### ASSIGNMENT
Please list all lines of the material below in which the string "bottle" occurs.

### SOURCE DATA
═══
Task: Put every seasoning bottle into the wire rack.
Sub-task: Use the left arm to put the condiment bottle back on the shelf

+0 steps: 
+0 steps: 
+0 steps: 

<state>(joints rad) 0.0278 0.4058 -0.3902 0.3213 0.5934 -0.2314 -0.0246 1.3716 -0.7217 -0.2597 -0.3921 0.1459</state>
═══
### TASK OUTPUT
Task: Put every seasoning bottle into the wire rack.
Sub-task: Use the left arm to put the condiment bottle back on the shelf

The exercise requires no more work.